- [EXERCISE REQUIREMENTS]
Only a slice of the listing below is wanted. Retype the lines from the one containing "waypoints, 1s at" through the one containing "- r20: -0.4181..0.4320", exactly, both ends included.
╔══
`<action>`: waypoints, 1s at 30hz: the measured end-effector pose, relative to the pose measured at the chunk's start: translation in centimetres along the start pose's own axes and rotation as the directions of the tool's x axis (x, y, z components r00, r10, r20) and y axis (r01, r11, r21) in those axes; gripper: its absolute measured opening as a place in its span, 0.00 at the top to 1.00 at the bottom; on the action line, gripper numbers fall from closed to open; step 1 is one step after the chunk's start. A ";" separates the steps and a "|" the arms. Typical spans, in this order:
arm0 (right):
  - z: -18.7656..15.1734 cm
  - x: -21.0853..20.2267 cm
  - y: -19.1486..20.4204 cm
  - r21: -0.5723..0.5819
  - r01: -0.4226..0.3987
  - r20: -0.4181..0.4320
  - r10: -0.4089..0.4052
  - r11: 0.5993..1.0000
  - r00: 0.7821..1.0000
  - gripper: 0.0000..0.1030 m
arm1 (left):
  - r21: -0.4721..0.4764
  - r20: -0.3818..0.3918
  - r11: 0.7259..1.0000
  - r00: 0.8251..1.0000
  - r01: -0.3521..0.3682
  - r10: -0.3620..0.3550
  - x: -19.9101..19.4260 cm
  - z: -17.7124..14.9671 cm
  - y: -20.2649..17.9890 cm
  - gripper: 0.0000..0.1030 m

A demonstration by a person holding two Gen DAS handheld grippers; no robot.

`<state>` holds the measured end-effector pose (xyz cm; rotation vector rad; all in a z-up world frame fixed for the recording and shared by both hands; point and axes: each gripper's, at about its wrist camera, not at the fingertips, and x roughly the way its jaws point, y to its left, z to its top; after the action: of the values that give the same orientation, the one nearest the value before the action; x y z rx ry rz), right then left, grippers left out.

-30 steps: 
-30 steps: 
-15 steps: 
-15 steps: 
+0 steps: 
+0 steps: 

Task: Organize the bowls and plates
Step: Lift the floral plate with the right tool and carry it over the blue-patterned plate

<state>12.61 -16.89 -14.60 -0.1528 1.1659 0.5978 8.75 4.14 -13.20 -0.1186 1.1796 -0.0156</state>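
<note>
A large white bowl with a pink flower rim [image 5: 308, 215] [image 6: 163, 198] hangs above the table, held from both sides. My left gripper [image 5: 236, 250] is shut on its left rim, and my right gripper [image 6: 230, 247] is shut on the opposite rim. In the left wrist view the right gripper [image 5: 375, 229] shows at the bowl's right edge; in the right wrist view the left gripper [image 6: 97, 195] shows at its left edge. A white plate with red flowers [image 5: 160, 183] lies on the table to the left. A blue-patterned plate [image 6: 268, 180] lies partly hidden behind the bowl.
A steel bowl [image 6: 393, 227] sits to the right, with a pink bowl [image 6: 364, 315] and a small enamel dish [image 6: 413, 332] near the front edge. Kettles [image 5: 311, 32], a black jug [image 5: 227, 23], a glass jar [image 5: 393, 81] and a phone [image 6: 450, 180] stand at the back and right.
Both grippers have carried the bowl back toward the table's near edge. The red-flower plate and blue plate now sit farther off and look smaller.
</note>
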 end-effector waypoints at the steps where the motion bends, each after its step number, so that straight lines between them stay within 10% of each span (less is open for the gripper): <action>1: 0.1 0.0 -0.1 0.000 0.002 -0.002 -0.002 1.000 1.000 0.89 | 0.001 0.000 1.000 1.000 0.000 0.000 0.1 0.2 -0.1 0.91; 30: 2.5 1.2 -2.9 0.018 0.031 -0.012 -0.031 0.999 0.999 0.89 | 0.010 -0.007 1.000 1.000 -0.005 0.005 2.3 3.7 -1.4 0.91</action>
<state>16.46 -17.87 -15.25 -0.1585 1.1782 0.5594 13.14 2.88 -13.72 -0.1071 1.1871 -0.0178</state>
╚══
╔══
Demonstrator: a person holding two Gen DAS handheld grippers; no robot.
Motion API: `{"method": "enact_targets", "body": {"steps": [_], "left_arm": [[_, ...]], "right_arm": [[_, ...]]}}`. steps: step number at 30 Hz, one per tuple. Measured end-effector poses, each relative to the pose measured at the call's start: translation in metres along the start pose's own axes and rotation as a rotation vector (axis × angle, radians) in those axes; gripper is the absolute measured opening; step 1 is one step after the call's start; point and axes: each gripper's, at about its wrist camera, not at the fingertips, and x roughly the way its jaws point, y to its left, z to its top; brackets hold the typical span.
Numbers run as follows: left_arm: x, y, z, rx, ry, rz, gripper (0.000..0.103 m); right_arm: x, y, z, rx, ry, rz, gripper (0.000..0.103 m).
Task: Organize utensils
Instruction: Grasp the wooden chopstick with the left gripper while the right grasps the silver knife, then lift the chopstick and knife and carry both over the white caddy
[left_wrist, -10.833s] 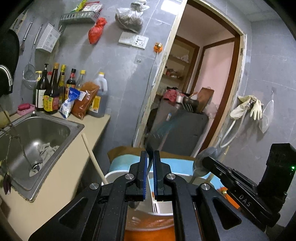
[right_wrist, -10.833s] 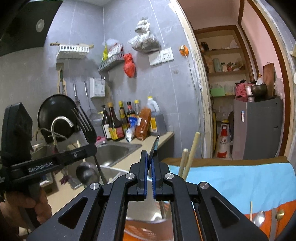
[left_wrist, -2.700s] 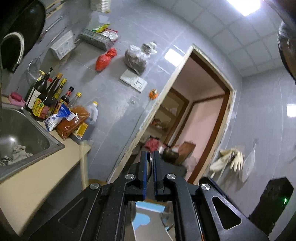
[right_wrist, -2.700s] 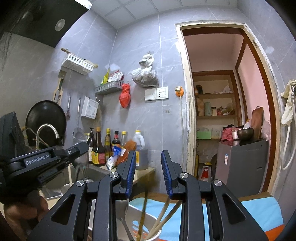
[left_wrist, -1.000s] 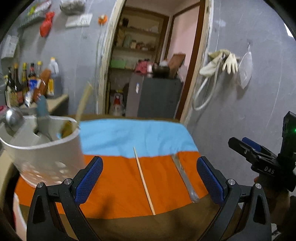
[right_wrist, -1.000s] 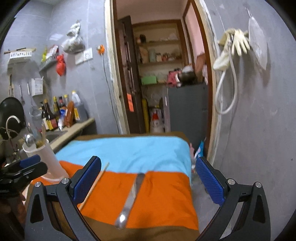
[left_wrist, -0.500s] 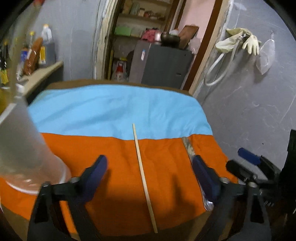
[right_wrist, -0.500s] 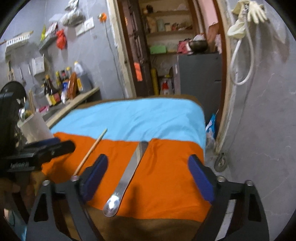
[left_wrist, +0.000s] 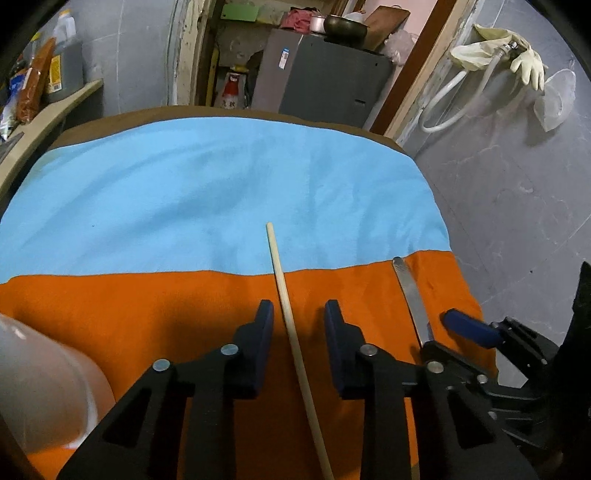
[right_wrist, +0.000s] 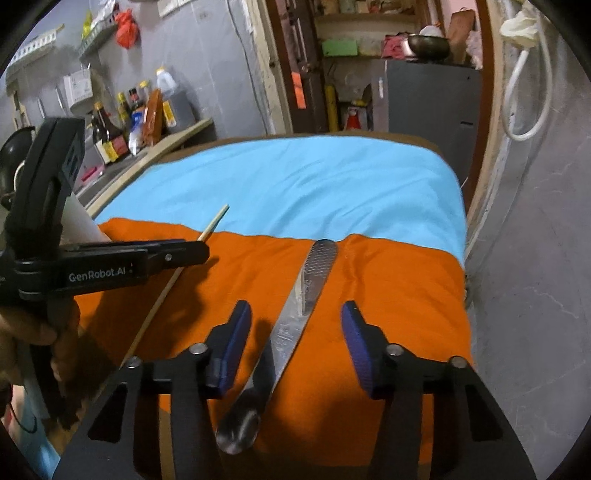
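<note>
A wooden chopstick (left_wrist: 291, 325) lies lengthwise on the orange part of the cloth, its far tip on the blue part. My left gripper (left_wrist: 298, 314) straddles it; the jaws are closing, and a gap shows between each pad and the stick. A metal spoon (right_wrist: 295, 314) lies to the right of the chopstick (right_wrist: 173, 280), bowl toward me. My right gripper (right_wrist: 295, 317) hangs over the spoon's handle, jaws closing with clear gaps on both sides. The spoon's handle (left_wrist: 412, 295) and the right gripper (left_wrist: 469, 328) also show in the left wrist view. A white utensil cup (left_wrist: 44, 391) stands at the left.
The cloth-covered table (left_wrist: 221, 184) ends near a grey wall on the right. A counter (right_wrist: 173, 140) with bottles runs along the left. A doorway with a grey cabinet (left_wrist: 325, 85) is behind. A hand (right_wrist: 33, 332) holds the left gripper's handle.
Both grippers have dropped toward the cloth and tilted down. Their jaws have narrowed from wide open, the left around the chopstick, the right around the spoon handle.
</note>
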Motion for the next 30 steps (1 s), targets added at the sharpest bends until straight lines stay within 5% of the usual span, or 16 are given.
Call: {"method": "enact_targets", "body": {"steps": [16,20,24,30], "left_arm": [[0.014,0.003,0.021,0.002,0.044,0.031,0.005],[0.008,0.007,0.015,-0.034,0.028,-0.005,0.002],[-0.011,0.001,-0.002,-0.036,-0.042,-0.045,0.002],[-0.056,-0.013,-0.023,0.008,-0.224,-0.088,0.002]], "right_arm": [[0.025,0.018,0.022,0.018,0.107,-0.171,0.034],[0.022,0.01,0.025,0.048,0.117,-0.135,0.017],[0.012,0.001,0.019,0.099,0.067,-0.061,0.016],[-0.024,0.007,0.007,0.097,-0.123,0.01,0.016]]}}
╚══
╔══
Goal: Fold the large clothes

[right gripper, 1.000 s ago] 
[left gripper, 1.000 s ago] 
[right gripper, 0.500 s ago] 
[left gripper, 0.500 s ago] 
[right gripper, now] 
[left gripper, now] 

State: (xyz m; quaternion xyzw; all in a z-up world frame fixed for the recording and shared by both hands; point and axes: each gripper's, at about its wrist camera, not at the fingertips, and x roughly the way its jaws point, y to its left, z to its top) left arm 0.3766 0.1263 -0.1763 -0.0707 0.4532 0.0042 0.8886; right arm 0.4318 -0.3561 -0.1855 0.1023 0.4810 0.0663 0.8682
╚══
- [OUTPUT]
`<action>`: waypoints, 1s at 30hz: the measured end-effector pose, relative to the pose measured at the chunk's start: translation in centimetres along the start pose's own axes and rotation as the directions of the tool's x axis (x, y, z components r00, r10, r20) and y axis (r01, r11, r21) in those axes; gripper: its absolute measured opening as a place in its span, 0.00 at the top to 1.00 at the bottom; on the action line, gripper numbers fall from closed to open; step 1 is one step after the chunk's start. A ";" separates the steps and a "|" the arms. Typical spans, in this order:
arm0 (right):
  - z: -18.7656..15.1734 cm
  - x: -21.0853..20.2267 cm
  - y: -19.1486..20.4204 cm
  - r21: -0.5723..0.5819
  - r01: -0.4226..0.3987
  - r20: -0.4181..0.4320

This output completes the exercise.